Our encryption tools must be free software, not just open source
In order to serve its purpose at all, encryption and secure communications software has to be single-mindedly dedicated to protecting and promoting its user’s interest. In the real world, that dedication can be subverted in a handful of ways. Broadly speaking, these failures can come from with technical problems, or from the developer’s interest being misaligned with the user’s.
The Freedom of the Press Foundation, which is currently raising money for a handful of important secure communications projects, published a blog post Thursday about the need to give financial support to open-source encryption tools. It’s a good post, and a vital effort, but it focuses only on the second class of failures.
Part of the issue is that the term “open-source” is doing more work here than it’s able: yes, software has to have the technical robustness and verifiability that comes with access to the source code, but it can’t stop there.

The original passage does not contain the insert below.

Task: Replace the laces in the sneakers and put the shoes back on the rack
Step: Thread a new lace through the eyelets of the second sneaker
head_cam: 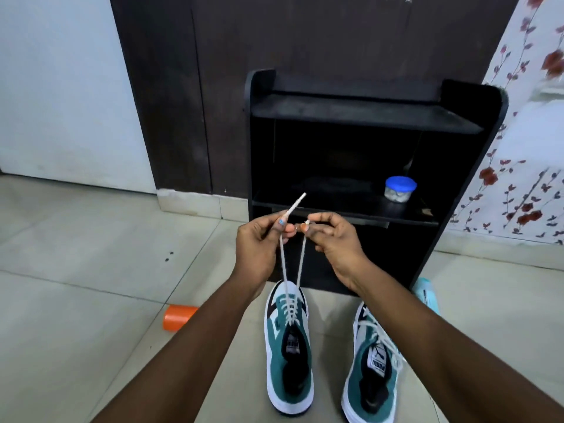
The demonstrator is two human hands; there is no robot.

Access to source code is important for any program you’re going to trust, but for a security or encryption program it’s essential, for two related reasons. One: if the program doesn’t adhere to Kerckhoff’s principle, it’s vulnerable to bad actors busting through the obscurity on which it depends. Two: in the spirit of Linus’s Law, eyeballs on the source code may be the best hope for finding bugs.
But beyond any kind of licensing questions, users need to know they are actually running the software described by that source code. That affects a whole range of things that aren’t dictated by the license. Software source and binaries both need to be distributed securely—an area in which we are really horribly failing. Builds need to be verifiable, and currently only a small handful of projects promise that. Source code needs to be documented and tested, not just available to read. These are the kinds of technical guarantees that encryption tools need to make—not just access to source code.
These are reasons enough to reject software for encrypted communications that doesn’t follow these practices. But as is often the case, alongside these technical requirements is a need for software that actually respects the user’s freedom. For that reason, despite the fact that it might raise confusion about funding models, I think we should demand that our security tools are not just open-source, but are free software.
Fundamentally, the Foundation’s blog post talks about how commercial proprietary software has interests that are out of alignment with those of their users. That’s absolutely correct, and the efforts to raise money for better services is a good way to address that problem in the near term. ((A couple of years ago, Jake Appelbaum and Dmytri Kleiner had a great conversation about this at Republica in Berlin. I’ve been meaning to snip out the best bits for a while.))
But while “open-source” is a nice proxy to describe that kind of alignment, it doesn’t quite do the trick. Releasing source code doesn’t make software respect its users, and operating for profit doesn’t necessarily mean a software company will cut corners on security concerns or turn to surveillance as its business model. Really, beyond a threshold of technical competence, the meaningful axis is commitment to user freedoms, and only free software delivers on that.
It’s like the problems with that old tired phrase, “If you’re not paying for it, you’re the product.” Sometimes you’re not paying for something because it’s been released free into the world; sometimes you’re paying for it and they’re still selling you out.
We can and should support open-source encryption tools. The Freedom of the Press Foundation’s current bundle is a great way to do that—and in fact, all of the tools it supports are free software and set a high bar for respecting users. (Full disclosure, I donated early on in this cycle.) But most importantly, we should support and promote tools that respect our freedoms.